- [Exercise] Among the entries below, please repeat exactly and only the lines from the line containing "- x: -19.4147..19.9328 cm" to the line containing "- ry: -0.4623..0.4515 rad", both lines included.
----
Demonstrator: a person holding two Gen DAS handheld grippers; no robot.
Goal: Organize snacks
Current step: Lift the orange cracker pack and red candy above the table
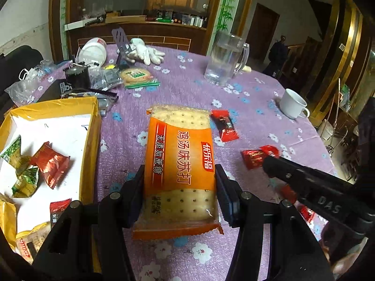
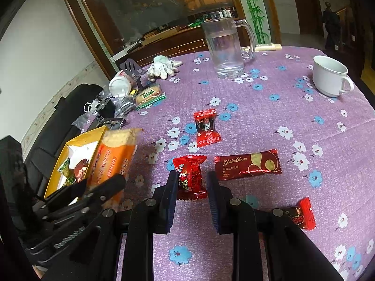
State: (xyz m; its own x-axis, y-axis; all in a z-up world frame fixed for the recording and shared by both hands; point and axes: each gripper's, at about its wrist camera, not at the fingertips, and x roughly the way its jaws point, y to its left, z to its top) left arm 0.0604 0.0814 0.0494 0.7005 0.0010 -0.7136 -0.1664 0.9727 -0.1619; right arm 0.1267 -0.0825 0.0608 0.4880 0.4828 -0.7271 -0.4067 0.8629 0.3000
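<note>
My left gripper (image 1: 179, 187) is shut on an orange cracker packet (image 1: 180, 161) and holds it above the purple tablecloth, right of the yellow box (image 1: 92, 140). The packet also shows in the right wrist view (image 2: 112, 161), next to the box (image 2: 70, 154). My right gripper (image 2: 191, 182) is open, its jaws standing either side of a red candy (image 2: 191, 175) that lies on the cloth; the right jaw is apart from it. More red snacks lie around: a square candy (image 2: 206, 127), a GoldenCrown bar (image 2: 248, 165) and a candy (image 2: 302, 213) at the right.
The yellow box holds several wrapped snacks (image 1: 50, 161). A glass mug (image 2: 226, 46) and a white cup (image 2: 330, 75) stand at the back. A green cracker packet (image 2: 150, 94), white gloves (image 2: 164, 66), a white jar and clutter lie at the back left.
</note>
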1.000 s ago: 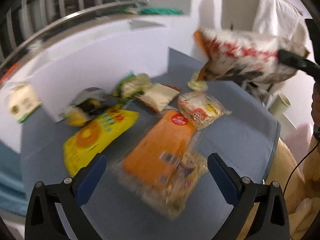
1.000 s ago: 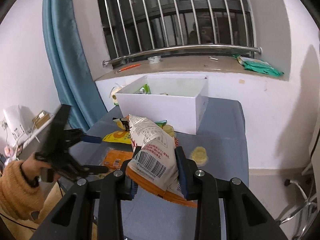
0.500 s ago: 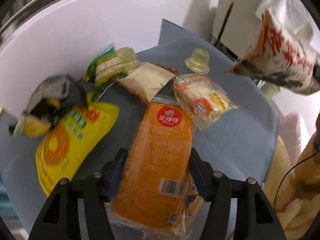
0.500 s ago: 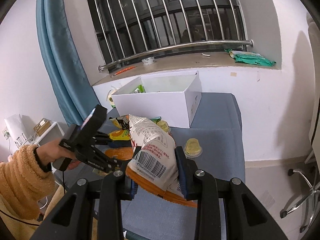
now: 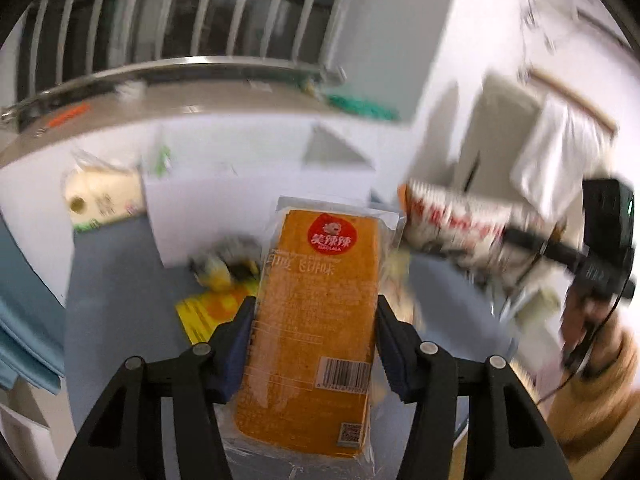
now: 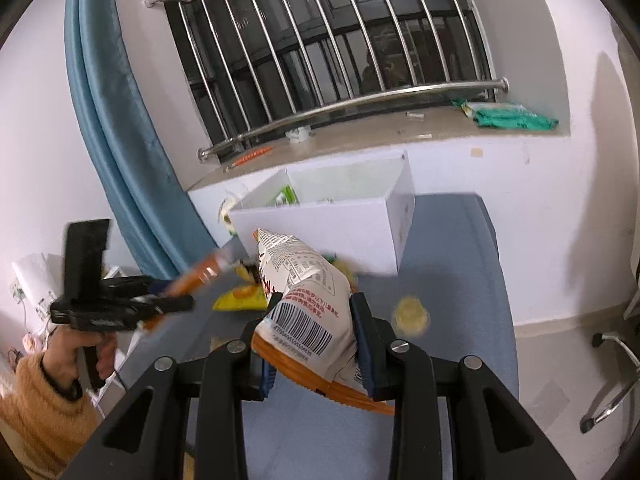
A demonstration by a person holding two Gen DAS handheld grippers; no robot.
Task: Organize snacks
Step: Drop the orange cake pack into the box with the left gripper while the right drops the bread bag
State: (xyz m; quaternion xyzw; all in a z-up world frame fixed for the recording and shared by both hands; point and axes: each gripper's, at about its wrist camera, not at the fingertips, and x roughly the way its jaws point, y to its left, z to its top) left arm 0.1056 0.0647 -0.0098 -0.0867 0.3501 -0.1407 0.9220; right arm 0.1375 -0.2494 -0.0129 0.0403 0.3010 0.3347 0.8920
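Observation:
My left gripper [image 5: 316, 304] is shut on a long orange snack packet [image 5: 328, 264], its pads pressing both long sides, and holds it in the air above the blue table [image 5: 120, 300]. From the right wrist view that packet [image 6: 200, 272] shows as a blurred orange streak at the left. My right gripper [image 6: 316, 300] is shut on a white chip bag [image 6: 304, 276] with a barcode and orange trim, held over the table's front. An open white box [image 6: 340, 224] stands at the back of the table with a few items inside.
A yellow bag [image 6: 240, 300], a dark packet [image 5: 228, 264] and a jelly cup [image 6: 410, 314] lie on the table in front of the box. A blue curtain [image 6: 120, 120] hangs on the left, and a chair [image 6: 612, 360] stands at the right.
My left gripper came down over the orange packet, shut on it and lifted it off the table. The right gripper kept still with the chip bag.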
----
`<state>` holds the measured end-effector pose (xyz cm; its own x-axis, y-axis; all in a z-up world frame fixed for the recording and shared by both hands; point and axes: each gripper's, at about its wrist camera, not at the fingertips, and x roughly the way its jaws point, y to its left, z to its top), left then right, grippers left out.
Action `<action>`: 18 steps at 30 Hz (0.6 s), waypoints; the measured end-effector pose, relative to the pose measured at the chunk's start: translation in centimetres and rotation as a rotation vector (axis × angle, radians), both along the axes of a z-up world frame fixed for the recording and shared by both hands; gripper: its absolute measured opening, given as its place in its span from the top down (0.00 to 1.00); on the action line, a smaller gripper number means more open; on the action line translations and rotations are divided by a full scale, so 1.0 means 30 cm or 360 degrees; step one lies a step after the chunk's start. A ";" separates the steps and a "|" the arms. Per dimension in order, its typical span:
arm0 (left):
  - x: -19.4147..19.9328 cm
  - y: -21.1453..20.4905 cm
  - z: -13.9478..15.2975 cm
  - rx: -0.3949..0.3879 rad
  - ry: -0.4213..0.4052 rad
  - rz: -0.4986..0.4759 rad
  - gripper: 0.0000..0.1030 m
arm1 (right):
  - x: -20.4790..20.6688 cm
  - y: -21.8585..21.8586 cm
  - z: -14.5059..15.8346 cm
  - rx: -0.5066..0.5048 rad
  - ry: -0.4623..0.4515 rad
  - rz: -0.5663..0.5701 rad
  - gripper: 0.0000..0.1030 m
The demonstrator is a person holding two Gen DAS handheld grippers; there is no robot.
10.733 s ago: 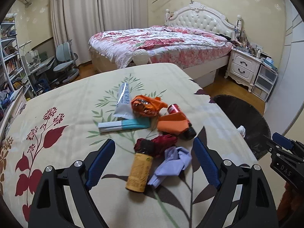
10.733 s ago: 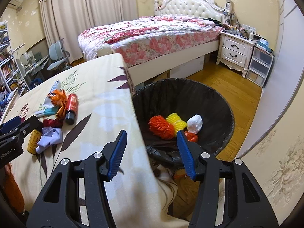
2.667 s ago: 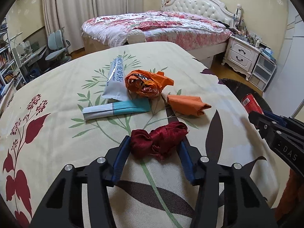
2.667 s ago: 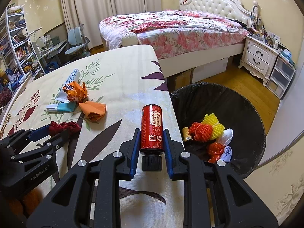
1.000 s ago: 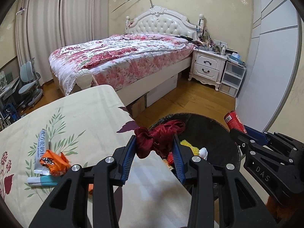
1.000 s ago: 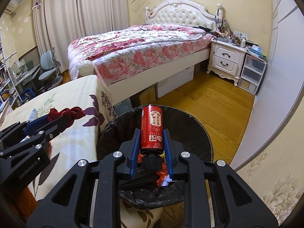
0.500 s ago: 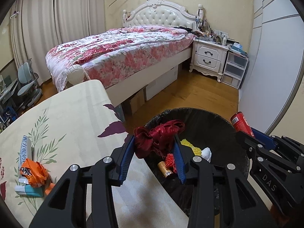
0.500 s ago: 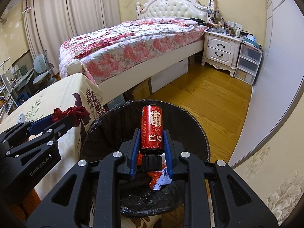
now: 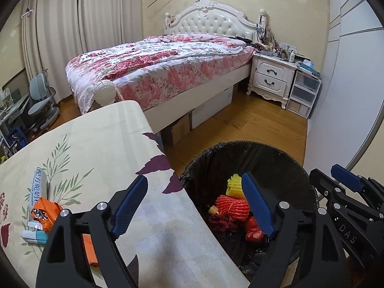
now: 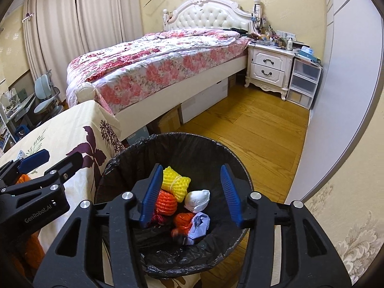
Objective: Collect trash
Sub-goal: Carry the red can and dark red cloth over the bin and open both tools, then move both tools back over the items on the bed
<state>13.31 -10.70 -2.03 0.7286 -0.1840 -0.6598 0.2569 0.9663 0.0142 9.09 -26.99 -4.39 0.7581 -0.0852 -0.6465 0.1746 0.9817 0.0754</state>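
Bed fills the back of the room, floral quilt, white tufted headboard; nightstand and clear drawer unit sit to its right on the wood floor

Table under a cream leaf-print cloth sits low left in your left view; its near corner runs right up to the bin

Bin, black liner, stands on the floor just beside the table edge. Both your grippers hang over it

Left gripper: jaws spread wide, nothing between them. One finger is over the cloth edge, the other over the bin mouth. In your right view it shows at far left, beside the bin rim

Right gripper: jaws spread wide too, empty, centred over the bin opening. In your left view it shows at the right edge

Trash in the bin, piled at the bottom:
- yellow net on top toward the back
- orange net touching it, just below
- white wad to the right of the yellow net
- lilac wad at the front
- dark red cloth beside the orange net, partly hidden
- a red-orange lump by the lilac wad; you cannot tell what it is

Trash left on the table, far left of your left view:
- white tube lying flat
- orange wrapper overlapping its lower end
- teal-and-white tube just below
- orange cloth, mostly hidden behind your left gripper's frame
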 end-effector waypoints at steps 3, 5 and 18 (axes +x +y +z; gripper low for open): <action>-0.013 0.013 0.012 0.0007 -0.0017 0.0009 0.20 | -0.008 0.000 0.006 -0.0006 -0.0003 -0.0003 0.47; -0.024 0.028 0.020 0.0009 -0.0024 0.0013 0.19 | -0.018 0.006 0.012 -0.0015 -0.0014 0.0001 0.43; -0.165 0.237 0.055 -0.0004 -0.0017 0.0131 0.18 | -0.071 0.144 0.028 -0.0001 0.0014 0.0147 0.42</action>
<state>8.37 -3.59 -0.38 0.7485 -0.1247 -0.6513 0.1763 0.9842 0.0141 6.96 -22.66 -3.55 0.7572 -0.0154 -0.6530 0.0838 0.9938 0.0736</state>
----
- [Task output]
  - x: -19.4147..19.9328 cm
  - y: -21.1453..20.4905 cm
  - z: -13.9478..15.2975 cm
  - rx: -0.3949..0.3879 rad
  - ry: -0.4213..0.4052 rad
  - rz: -0.4986..0.4759 rad
  - gripper: 0.0000..0.1030 m
arm1 (right):
  - x: -20.4790..20.6688 cm
  - y: -21.8585..21.8586 cm
  - z: -14.5059..15.8346 cm
  - rx: -0.5066..0.5048 rad
  - ry: -0.4623..0.4515 rad

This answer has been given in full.